For story and rpg reasons of course. If it is something new to the catalyst, something that would invalidate their harvesting and analysis, all that hard work would matter and the player could activly change the outcome of the ending away from the strange no-win situations as dictated by the catalyst. It would mean that the universe was evolving and/or that the problem was not as they thought it was, it would mean that the synthetic threat could be defeated and solved by the accumulated actions of every single being in the galaxy since the beginning of time (including the reapers) - leading up to this particular development and moment in history. Otherwise the peace and cooperation is pretty much meaningless.

If they wanted to go with the AI-organic conflict, they should never have introduced Legion/the Geth and EDI like they did, they should have described them as increasingly hostile and simply incompatible with organic interests.

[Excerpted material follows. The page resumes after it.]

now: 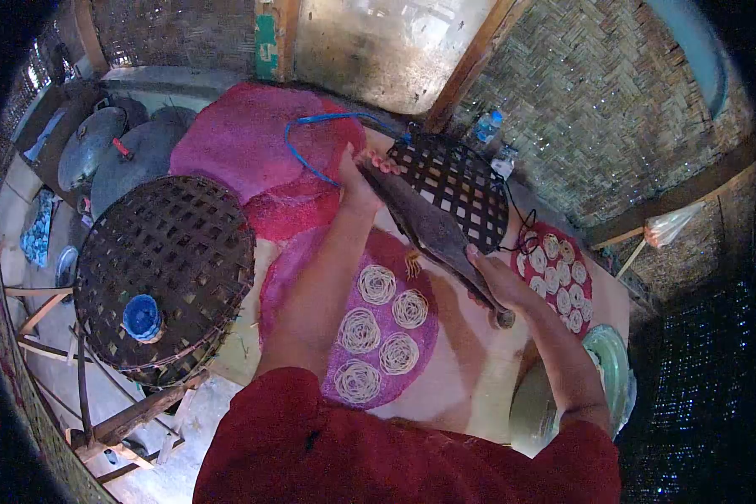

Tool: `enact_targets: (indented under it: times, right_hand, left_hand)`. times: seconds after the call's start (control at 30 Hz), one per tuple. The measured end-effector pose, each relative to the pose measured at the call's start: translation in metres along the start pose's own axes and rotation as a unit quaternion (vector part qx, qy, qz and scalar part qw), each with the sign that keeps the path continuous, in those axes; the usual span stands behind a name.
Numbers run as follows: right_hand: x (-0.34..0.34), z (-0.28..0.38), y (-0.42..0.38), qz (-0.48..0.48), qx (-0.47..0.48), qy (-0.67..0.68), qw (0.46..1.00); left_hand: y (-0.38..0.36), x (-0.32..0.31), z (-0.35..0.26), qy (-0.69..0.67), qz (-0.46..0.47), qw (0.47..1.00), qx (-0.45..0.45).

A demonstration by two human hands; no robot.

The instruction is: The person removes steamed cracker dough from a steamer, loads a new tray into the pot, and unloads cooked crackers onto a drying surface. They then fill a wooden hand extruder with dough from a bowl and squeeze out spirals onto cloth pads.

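Note:
A dark, flat, long object (428,223) is raised and tilted over the work surface. My left hand (361,185) grips its upper left end, near small reddish round pieces (382,162). Around its lower right part my right hand (501,280) is closed. Below it lies a pink round mesh sheet (424,361) bearing several coiled pale noodle-like nests (359,330). A small yellowish tuft (412,264) shows just under the dark object. Behind the object stands a black open-weave basket (466,181).
At left, a dark woven basket (168,252) carries a blue cup (144,317). Pink cloths (244,134) lie at the back left. More nests sit on a red sheet (554,281) at right, near a green-rimmed basin (617,370). A bottle (488,126) stands by the woven wall.

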State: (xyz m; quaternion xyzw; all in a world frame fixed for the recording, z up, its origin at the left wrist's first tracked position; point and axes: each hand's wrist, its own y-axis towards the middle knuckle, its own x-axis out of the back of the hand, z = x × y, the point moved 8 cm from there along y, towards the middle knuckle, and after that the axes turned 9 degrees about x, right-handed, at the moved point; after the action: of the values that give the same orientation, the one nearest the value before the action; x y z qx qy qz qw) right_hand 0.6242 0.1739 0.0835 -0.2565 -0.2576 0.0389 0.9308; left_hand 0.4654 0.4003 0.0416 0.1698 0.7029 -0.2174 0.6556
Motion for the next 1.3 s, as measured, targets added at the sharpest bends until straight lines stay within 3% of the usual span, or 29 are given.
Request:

Modifié par Subject M, 01 mai 2012 - 04:04 .


#627
marky1607

marky1607
  • Members
  • 6 messages

sp0ck 06 wrote...

marky1607 wrote...

JShepppp wrote...

Welcome to BSN dude, glad to have you here. As for how the Catalyst/Reapers were created, I have no idea at all. As for looping, the idea is to stop it from continuing and reaching a certain point. The loop itself doesn't seem to be a problem to them for some reason, though you're right - the stagnation that it invites is weird for machines to accept. 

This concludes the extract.